• TASK TO COMPLETE
The entries below should be set down again exactly, with every picture left out.

(EXTRACTED RECORDS)

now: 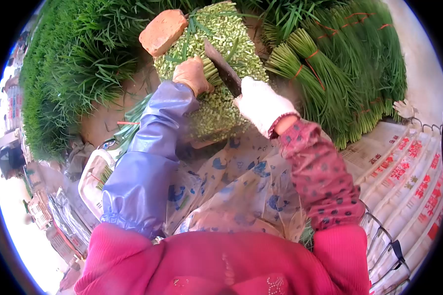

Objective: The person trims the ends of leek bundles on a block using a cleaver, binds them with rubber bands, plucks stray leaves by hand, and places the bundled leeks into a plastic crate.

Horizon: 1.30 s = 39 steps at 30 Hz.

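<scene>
My left hand (192, 74), bare below a blue sleeve cover, is wrapped round a bundle of chives (211, 73), its pale cut ends pointing up and right. Its long leaves trail to the lower left beneath my forearm. In a white glove, my right hand (265, 102) grips a knife (222, 68) whose dark blade slants up to the left, close beside the stem ends. Its handle is hidden in my fist. Under both hands lies a heap of chopped stem pieces (226, 24), with a few loose leaves on top.
An orange brick (163, 32) sits at the heap's upper left. Tied bundles of chives (325, 73) are stacked on the right, and leafy greens (79, 64) bank up on the left. A patterned plastic apron (231, 182) covers my lap. A white basket (91, 184) stands by my left elbow.
</scene>
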Tool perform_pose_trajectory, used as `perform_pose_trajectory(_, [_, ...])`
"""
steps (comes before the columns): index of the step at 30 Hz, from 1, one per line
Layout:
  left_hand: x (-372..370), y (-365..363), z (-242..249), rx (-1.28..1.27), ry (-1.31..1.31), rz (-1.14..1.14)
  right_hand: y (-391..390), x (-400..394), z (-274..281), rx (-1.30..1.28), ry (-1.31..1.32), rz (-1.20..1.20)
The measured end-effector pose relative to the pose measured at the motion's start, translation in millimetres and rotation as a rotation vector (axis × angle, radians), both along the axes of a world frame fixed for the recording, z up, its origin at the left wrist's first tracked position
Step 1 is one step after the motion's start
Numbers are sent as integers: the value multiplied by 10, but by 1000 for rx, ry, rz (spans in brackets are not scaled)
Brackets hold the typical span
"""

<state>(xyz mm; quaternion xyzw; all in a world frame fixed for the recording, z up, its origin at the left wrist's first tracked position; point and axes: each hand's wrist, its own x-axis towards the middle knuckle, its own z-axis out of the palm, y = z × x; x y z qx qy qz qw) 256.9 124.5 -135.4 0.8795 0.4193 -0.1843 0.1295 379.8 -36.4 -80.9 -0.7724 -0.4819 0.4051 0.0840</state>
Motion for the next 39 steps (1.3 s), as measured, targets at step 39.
perform_pose_trajectory(39, [-3135, -707, 801, -465, -2573, 370, -831, -585, 1115, 408, -307, 60])
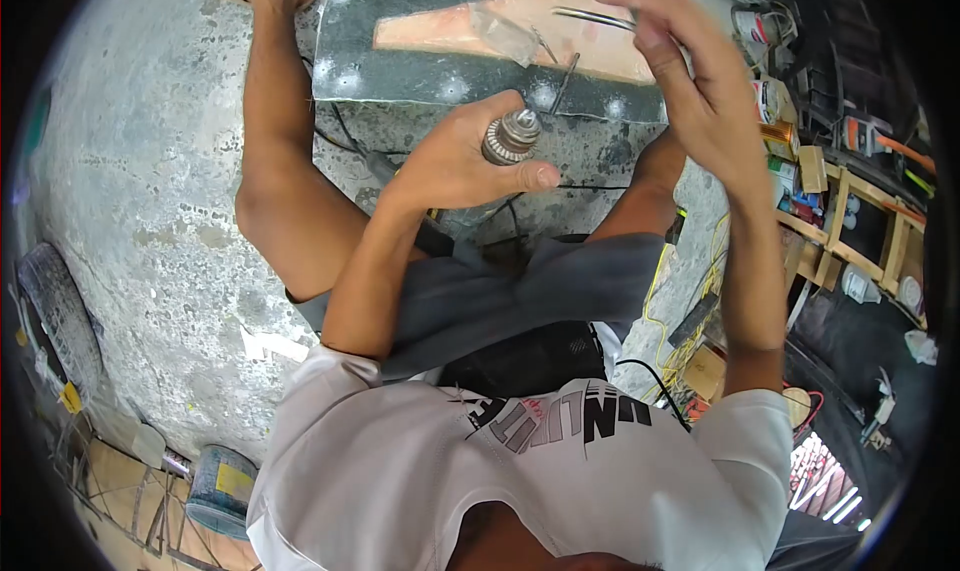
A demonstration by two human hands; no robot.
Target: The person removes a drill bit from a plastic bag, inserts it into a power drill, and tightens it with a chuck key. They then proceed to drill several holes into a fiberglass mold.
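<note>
Drill chuck [512, 136], a ribbed metal cylinder, sits in the left hand [455, 166], whose fingers wrap around the body below it with the thumb pointing right beneath the chuck; the rest of the tool is hidden by the palm. Largest of all is the concrete floor [150, 171], grey and mottled, which carries everything; the person sits on it with bare legs spread, in dark shorts [500, 296] and a white printed shirt [520, 471]. At the far edge of the floor, between the knees, lies a dark board [400, 66] with a pale wooden piece [560, 21] on top of it, both just beyond the chuck. Along the right edge of the floor stands a wooden rack [850, 221] crowded with small boxes and tools, too cluttered to tell apart. A blue tin [222, 486] stands at the near left edge of the floor. Black cables [350, 136] run across the floor under the left forearm. The right hand [690, 81] is raised above the wooden piece, fingers loosely curled, fingertips pinching a thin metal bit [592, 16] that points left, well apart from the chuck. A short dark rod [566, 79] lies on the board, near the chuck.
</note>
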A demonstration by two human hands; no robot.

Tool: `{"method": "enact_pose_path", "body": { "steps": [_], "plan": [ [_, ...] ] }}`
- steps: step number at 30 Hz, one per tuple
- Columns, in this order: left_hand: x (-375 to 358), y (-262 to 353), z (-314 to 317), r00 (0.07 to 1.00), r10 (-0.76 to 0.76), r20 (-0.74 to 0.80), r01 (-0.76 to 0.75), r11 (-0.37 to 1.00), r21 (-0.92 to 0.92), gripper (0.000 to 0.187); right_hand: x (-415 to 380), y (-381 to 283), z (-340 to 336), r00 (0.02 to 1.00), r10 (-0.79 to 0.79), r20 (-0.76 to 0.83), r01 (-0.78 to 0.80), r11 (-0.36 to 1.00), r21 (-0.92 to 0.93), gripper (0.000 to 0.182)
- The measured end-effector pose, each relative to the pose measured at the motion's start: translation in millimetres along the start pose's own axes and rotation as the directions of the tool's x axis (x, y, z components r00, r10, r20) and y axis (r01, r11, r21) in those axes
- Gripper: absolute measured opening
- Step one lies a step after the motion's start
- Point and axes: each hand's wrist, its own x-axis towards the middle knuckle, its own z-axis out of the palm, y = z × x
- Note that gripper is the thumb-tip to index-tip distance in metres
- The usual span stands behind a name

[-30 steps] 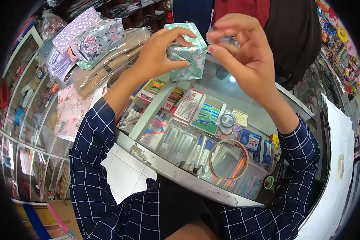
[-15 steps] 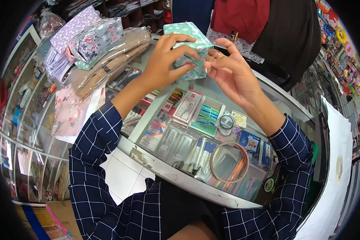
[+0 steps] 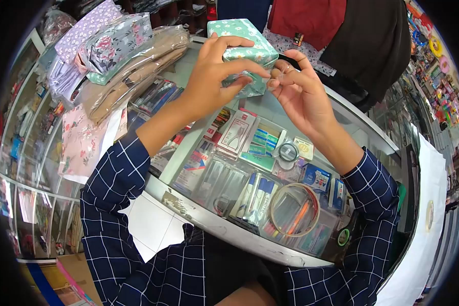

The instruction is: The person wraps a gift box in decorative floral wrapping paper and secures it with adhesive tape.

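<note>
A box wrapped in green daisy-print paper (image 3: 239, 33) stands on the glass counter at the top middle. My left hand (image 3: 217, 71) is against its near side, some fingers curled over the top edge and the thumb low by the front face. The left index finger stretches across to the fingertips of my right hand (image 3: 303, 89). That right hand is just right of the box, thumb and index pinched together on a small glinting bit that looks like clear tape (image 3: 277, 76). The box's left side is partly hidden behind my left hand.
Under the glass (image 3: 204, 204) lie pens, small boxes and other stationery. A tape roll (image 3: 288, 152) and a larger tan ring-shaped roll (image 3: 294, 210) are over them. Wrapped floral parcels (image 3: 115, 43) and plastic-bagged brown cloth (image 3: 137, 69) are at left. Dark garments (image 3: 367, 46) hang behind.
My left index finger has moved right to meet my right fingertips. The box appears slightly turned and higher in view. My right hand keeps its pinch.
</note>
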Motion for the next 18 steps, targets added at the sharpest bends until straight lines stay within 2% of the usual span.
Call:
{"method": "enact_pose_path", "body": {
  "steps": [4,7,13,18],
  "plan": [
    [1.3,0.9,-1.8,1.000,0.000,0.003,0.000,1.000,0.002,0.028,0.5,0.2,-2.7,1.000,0.010,-0.006,-0.010,1.000,0.009,0.047],
    [2.0,2.4,-0.8,0.998,-0.057,-0.003,0.057,0.997,-0.050,0.027,-0.1,0.7,-4.4,1.000,0.026,-0.002,-0.026,1.000,0.013,0.046],
    [0.6,1.7,-1.5,1.000,0.022,0.007,-0.022,1.000,0.004,0.023,-1.6,2.1,-1.7,0.999,0.032,-0.037,-0.030,0.998,0.056,0.045],
    [0.3,0.5,-3.5,0.999,0.022,0.036,-0.021,1.000,-0.005,0.019,-0.9,2.5,-2.8,0.999,0.018,-0.038,-0.018,1.000,0.024,0.045]
  ]
}}
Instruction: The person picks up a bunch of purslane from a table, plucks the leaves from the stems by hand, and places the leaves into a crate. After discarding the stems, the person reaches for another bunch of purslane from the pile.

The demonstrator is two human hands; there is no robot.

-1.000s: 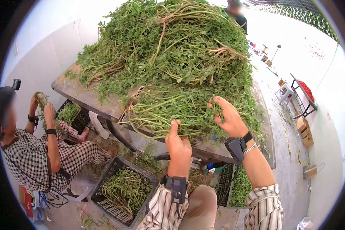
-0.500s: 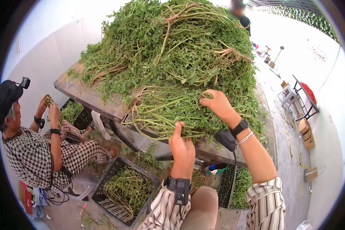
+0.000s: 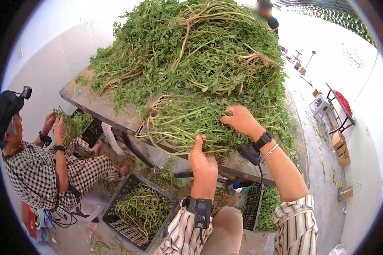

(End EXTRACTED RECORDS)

• FINAL ANSWER
now: 

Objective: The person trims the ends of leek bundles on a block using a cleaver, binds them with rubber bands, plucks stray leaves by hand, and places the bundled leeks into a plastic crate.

Horizon: 1.30 s = 39 steps at 30 Hz.

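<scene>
My left hand (192, 74), bare below a blue sleeve cover, is wrapped round a bundle of chives (211, 73), its pale cut ends pointing up and right. Its long leaves trail to the lower left beneath my forearm. In a white glove, my right hand (265, 102) grips a knife (222, 68) whose dark blade slants up to the left, close beside the stem ends. Its handle is hidden in my fist. Under both hands lies a heap of chopped stem pieces (226, 24), with a few loose leaves on top.
An orange brick (163, 32) sits at the heap's upper left. Tied bundles of chives (325, 73) are stacked on the right, and leafy greens (79, 64) bank up on the left. A patterned plastic apron (231, 182) covers my lap. A white basket (91, 184) stands by my left elbow.
</scene>
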Tool perform_pose_trajectory, used as `perform_pose_trajectory(_, [_, ...])`
"""
steps (comes before the columns): index of the step at 30 Hz, from 1, one per line
Layout:
  left_hand: x (-372..370), y (-365..363), z (-242..249), rx (-1.28..1.27), ry (-1.31..1.31), rz (-1.14..1.14)
  right_hand: y (-391..390), x (-400..394), z (-274..281), rx (-1.30..1.28), ry (-1.31..1.32), rz (-1.20..1.20)
The measured end-effector pose relative to the pose measured at the motion's start, translation in millimetres and rotation as a rotation vector (axis × angle, radians), both along the axes of a world frame fixed for the recording, z up, its origin at the left wrist's first tracked position
Step 1 is one step after the motion's start
Numbers are sent as integers: the value multiplied by 10, but by 1000 for rx, ry, rz (spans in brackets are not scaled)
Brackets hold the typical span
"""

<state>(xyz mm; quaternion xyzw; all in a world frame fixed for the recording, z up, its origin at the left wrist's first tracked position; point and axes: each hand's wrist, its own x-axis towards the middle knuckle, its own z-axis out of the palm, y = z × x; x y z qx qy qz qw) 256.9 124.5 -135.4 0.8795 0.4193 -0.1843 0.1295 379.8 -36.4 -80.9 -0.7724 -0.4819 0.4051 0.0840</state>
Motion for the next 39 steps (1.3 s), as measured, targets at step 39.
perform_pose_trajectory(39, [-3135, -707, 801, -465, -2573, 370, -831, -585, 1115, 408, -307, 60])
A demonstration by two human hands; no robot.
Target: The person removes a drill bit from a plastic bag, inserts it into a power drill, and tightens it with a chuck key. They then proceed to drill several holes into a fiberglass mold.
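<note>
Drill chuck [512, 136], a ribbed metal cylinder, sits in the left hand [455, 166], whose fingers wrap around the body below it with the thumb pointing right beneath the chuck; the rest of the tool is hidden by the palm. Largest of all is the concrete floor [150, 171], grey and mottled, which carries everything; the person sits on it with bare legs spread, in dark shorts [500, 296] and a white printed shirt [520, 471]. At the far edge of the floor, between the knees, lies a dark board [400, 66] with a pale wooden piece [560, 21] on top of it, both just beyond the chuck. Along the right edge of the floor stands a wooden rack [850, 221] crowded with small boxes and tools, too cluttered to tell apart. A blue tin [222, 486] stands at the near left edge of the floor. Black cables [350, 136] run across the floor under the left forearm. The right hand [690, 81] is raised above the wooden piece, fingers loosely curled, fingertips pinching a thin metal bit [592, 16] that points left, well apart from the chuck. A short dark rod [566, 79] lies on the board, near the chuck.
</note>
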A demonstration by two human hands; no robot.

Tool: `{"method": "enact_pose_path", "body": { "steps": [_], "plan": [ [_, ...] ] }}`
- steps: step number at 30 Hz, one per tuple
- Columns, in this order: left_hand: x (-375 to 358), y (-262 to 353), z (-314 to 317), r00 (0.07 to 1.00), r10 (-0.76 to 0.76), r20 (-0.74 to 0.80), r01 (-0.76 to 0.75), r11 (-0.37 to 1.00), r21 (-0.92 to 0.92), gripper (0.000 to 0.187); right_hand: x (-415 to 380), y (-381 to 283), z (-340 to 336), r00 (0.02 to 1.00), r10 (-0.79 to 0.79), r20 (-0.76 to 0.83), r01 (-0.78 to 0.80), r11 (-0.36 to 1.00), r21 (-0.92 to 0.93), gripper (0.000 to 0.182)
- The measured end-effector pose, each relative to the pose measured at the motion's start: translation in millimetres along the start pose's own axes and rotation as the directions of the tool's x axis (x, y, z components r00, r10, r20) and y axis (r01, r11, r21) in those axes
- Gripper: absolute measured opening
- Step one lies a step after the motion's start
- Point and axes: each hand's wrist, its own x-axis towards the middle knuckle, its own z-axis out of the palm, y = z × x
- Note that gripper is the thumb-tip to index-tip distance in metres
- The usual span stands behind a name

[-30 steps] 
[-15 steps] 
[+0 steps] 

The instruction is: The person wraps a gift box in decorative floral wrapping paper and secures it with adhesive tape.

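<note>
A box wrapped in green daisy-print paper (image 3: 239, 33) stands on the glass counter at the top middle. My left hand (image 3: 217, 71) is against its near side, some fingers curled over the top edge and the thumb low by the front face. The left index finger stretches across to the fingertips of my right hand (image 3: 303, 89). That right hand is just right of the box, thumb and index pinched together on a small glinting bit that looks like clear tape (image 3: 277, 76). The box's left side is partly hidden behind my left hand.
Under the glass (image 3: 204, 204) lie pens, small boxes and other stationery. A tape roll (image 3: 288, 152) and a larger tan ring-shaped roll (image 3: 294, 210) are over them. Wrapped floral parcels (image 3: 115, 43) and plastic-bagged brown cloth (image 3: 137, 69) are at left. Dark garments (image 3: 367, 46) hang behind.
My left index finger has moved right to meet my right fingertips. The box appears slightly turned and higher in view. My right hand keeps its pinch.
</note>
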Motion for the next 18 steps, targets added at the sharpest bends until straight lines stay within 2% of the usual span.
Call:
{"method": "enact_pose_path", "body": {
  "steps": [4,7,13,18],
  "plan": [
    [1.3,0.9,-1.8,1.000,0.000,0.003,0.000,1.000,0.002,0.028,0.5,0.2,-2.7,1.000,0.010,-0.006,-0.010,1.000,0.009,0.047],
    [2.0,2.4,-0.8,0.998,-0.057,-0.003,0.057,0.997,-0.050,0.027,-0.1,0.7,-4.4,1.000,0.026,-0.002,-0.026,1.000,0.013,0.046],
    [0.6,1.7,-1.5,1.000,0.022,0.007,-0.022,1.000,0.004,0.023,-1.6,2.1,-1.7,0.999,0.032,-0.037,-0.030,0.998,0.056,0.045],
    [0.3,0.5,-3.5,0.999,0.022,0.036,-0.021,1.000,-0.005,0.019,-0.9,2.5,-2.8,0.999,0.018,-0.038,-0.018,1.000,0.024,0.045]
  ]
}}
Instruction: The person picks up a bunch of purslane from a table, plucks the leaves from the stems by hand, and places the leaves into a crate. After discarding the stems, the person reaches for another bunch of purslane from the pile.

The demonstrator is two human hands; there is no robot.

-1.000s: 
-0.500s: 
+0.000s: 

This answer is finished.